Я выехал на шоссе и повернул на Майами. Смеркалось. Вокруг сияли огнями прибрежные дома. По радио передавали популярные песни. Я почувствовал запах ее духов в салоне машины. Словно десять лет назад, когда мы с ней мотались по всей стране с ее первыми записями и уговаривали разные радиостанции пустить их в эфир. А потом, словно сама судьба играла с нашими сердцами, радио в машине заиграло первую песню Александры, имевшую успех. Я увидел, что по ее щекам текут слезы.
– Помнишь, как мы первый раз услышали эту песню по радио? – спросила она.
– Да.
– Это все ты, Маркус, все благодаря тебе. Это ты заставил меня бороться за мечту.

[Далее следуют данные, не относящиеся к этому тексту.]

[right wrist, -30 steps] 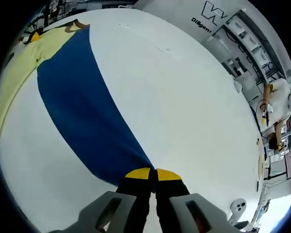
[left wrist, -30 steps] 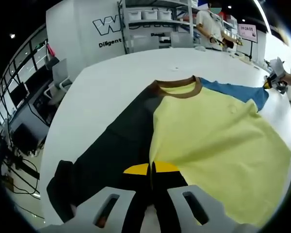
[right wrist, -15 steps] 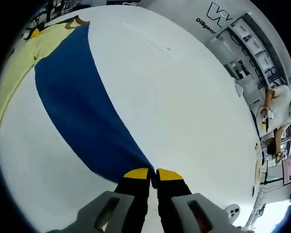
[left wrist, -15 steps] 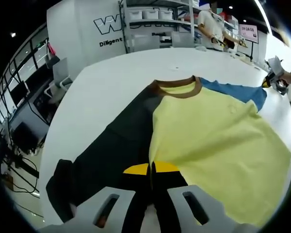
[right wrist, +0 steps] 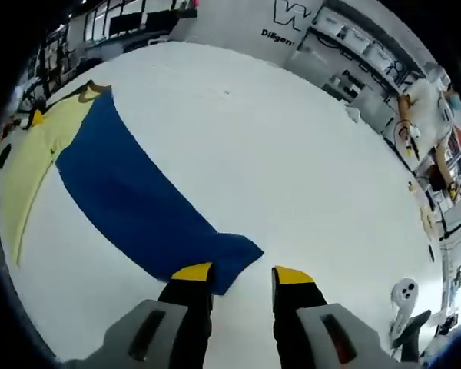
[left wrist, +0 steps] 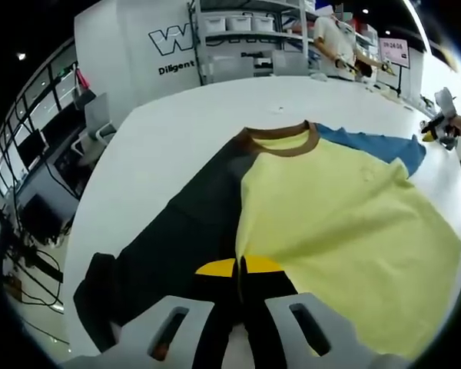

– Все благодаря тебе самой. И никому больше.
– Ты же знаешь, что это неправда.
Она плакала. Я не знал, что делать. Положил руку ей на колено. Она схватила ее и крепко сжала.
До Коконат-Гроув мы добрались молча. Я свернул на жилые улицы, она не сказала ни слова. Наконец мы оказались перед дядиным домом. Я остановился на обочине и выключил мотор.
– Мы где? – спросила Александра.
– В этом доме закончилась история Гольдманов-из-Балтимора.
– Кто здесь жил, Маркус?
– Дядя Сол. Здесь он прожил последние пять лет жизни.
– Когда… когда он умер?
– В прошлом ноябре. Скоро будет четыре месяца.
– Господи, Маркус. Почему ты мне раньше не сказал?
– Не хотелось об этом говорить.
Мы вышли из машины и уселись перед домом. Мне было хорошо.
– А что твой дядя делал во Флориде? – спросила Александра.
– Он сбежал из Балтимора.
На тихую улицу опустилась ночь. Темнота располагала к откровенности. Я не видел глаз Александры, но знал, что она на меня смотрит.
– Мне уже восемь лет тебя не хватает, Маркус.
– Мне тебя тоже…
– Мне просто хотелось счастья.
– Ты несчастлива с Кевином?
– Мне хотелось быть с ним такой же счастливой, как с тобой.
– А мы с тобой…
– Нет, Маркус. Ты мне причинил слишком много боли. Ты меня бросил…
– Я ушел, потому что ты сказала мне не все, что знала, Александра…
Она согнутой рукой вытерла глаза.
– Хватит, Маркус. Прекрати вести себя так, словно все случилось по моей вине. Что бы изменилось, если бы я тебе сказала? Думаешь, они бы сейчас были живы? Ты поймешь когда-нибудь, что не смог бы спасти своих кузенов?
Она разрыдалась:
– Мы должны были прожить жизнь вместе, Маркус.
– Теперь у тебя есть Кевин.
Она почувствовала в моем тоне осуждение.
– А что мне, по-твоему, было делать, Маркус? Ждать тебя всю жизнь? Я ждала, долго ждала. Я так тебя ждала! Я ждала тебя годы. Годы, слышишь? Сначала заменила тебя собакой. Как ты думаешь, почему я завела Дюка? Я заполнила им свое одиночество, надеялась, что ты появишься снова. После твоего ухода я каждый день на протяжении трех лет надеялась опять увидеть тебя. Говорила себе, что у тебя шок, что тебе нужно время…
– Я тоже все эти годы все время думал о тебе, – отозвался я.
– Не пудри мне мозги, Марки! Если бы тебе так хотелось меня увидеть, ты бы это сделал. А ты предпочел снять эту дешевую актрисульку.
– Это было через три года после того, как мы расстались! – воскликнул я. – И вообще это не считается.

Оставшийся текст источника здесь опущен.